Remark on notation: The notation for cross product term in the QuantEcon library is $N$ .

The firms’ optimum decision rule takes the form

u_{t} = - F x_{t}

and the evolution of the state under the optimal decision rule is

x_{t + 1} = (A - B F) x_{t} + C ϵ_{t + 1}

The firm chooses a decision rule for $u_{t}$ that maximizes

E_{0} \sum_{t = 0}^{\infty} β^{t} π_{t}

subject to a given $x_{0}$ .

This is a stochastic discounted LQ dynamic program.

Here is code for computing an optimal decision rule and for analyzing its consequences.
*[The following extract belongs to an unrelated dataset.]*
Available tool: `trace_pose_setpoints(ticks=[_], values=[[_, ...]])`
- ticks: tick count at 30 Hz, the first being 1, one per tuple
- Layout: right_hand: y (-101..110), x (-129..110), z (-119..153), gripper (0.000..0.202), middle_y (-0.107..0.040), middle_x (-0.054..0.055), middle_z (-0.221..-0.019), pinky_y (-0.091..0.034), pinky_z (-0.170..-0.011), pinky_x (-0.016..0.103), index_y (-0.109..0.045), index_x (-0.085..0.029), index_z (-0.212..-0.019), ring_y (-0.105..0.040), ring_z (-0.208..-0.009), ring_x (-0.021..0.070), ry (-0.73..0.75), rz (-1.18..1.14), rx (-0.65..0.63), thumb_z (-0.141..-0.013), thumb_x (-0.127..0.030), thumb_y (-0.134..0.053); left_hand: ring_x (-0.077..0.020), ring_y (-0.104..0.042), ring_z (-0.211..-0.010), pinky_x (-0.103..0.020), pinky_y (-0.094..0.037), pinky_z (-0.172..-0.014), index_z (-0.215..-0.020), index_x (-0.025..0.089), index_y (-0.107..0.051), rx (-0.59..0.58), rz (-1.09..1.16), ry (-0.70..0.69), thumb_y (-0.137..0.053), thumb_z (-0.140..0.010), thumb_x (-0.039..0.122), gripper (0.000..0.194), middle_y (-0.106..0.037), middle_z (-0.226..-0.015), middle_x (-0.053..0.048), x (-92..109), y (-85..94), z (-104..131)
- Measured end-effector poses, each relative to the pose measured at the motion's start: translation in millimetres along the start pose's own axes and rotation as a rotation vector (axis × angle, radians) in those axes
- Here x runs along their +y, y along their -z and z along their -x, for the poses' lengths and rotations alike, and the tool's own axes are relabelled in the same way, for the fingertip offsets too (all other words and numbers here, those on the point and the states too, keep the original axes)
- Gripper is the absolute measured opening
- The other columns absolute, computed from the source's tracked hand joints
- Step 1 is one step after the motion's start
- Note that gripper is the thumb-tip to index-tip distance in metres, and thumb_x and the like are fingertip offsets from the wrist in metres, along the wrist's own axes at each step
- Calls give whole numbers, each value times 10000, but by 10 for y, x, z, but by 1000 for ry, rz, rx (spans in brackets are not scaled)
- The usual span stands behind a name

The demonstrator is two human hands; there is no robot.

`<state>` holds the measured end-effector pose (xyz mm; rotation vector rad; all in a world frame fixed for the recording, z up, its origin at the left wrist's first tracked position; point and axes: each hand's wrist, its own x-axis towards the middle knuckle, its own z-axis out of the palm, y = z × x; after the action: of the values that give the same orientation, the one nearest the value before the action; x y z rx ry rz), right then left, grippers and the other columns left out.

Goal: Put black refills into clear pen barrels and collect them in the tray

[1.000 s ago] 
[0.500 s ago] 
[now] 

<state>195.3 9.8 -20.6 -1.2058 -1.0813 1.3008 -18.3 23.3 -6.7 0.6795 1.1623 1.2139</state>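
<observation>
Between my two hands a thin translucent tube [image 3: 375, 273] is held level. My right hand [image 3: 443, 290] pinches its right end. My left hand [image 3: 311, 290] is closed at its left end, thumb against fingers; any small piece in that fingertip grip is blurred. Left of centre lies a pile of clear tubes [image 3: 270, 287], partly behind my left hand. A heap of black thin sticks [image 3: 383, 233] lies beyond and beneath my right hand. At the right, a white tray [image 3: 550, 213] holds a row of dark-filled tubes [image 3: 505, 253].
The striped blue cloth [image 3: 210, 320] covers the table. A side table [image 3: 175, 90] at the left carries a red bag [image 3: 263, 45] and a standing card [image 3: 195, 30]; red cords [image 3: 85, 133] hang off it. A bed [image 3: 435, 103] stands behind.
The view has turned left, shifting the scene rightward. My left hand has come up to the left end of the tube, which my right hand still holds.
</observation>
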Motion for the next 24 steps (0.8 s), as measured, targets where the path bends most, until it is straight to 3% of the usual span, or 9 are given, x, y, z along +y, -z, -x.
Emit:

import matplotlib.pyplot as plt
plt.rcParams["figure.figsize"] = (11, 5)  #set default figure size
import numpy as np
import quantecon as qe

class SmoothingExample:
    """
    Class for constructing, solving, and plotting results for
    inventories and sales smoothing problem.
    """

    def __init__(self,
                 β=0.96,           # Discount factor
                 c1=1,             # Cost-of-production
                 c2=1,
                 d1=1,             # Cost-of-holding inventories
                 d2=1,
                 a0=10,            # Inverse demand function
                 a1=1,
                 A22=[[1,   0],    # z process
                      [1, 0.9]],
                 C2=[[0], [1]],
                 G=[0, 1]):

        self.β = β
        self.c1, self.c2 = c1, c2
        self.d1, self.d2 = d1, d2
        self.a0, self.a1 = a0, a1
        self.A22 = np.atleast_2d(A22)
        self.C2 = np.atleast_2d(C2)
        self.G = np.atleast_2d(G)

        # Dimensions
        k, j = self.C2.shape        # Dimensions for randomness part
        n = k + 1                   # Number of states
        m = 2                       # Number of controls

        Sc = np.zeros(k)
        Sc[0] = 1

        # Construct matrices of transition law
        A = np.zeros((n, n))
        A[0, 0] = 1
        A[1:, 1:] = self.A22

        B = np.zeros((n, m))
        B[0, :] = 1, -1

        C = np.zeros((n, j))
        C[1:, :] = self.C2

        self.A, self.B, self.C = A, B, C

        # Construct matrices of one period profit function
        R = np.zeros((n, n))
        R[0, 0] = d2
        R[1:, 0] = d1 / 2 * Sc
        R[0, 1:] = d1 / 2 * Sc

        Q = np.zeros((m, m))
        Q[0, 0] = c2
        Q[1, 1] = a1 + d2

        N = np.zeros((m, n))
        N[1, 0] = - d2
        N[0, 1:] = c1 / 2 * Sc
        N[1, 1:] = - a0 / 2 * Sc - self.G / 2

        self.R, self.Q, self.N = R, Q, N

        # Construct LQ instance
        self.LQ = qe.LQ(Q, R, A, B, C, N, beta=β)
        self.LQ.stationary_values()

    def simulate(self, x0, T=100):

        c1, c2 = self.c1, self.c2
        d1, d2 = self.d1, self.d2
        a0, a1 = self.a0, self.a1
        G = self.G

        x_path, u_path, w_path = self.LQ.compute_sequence(x0, ts_length=T)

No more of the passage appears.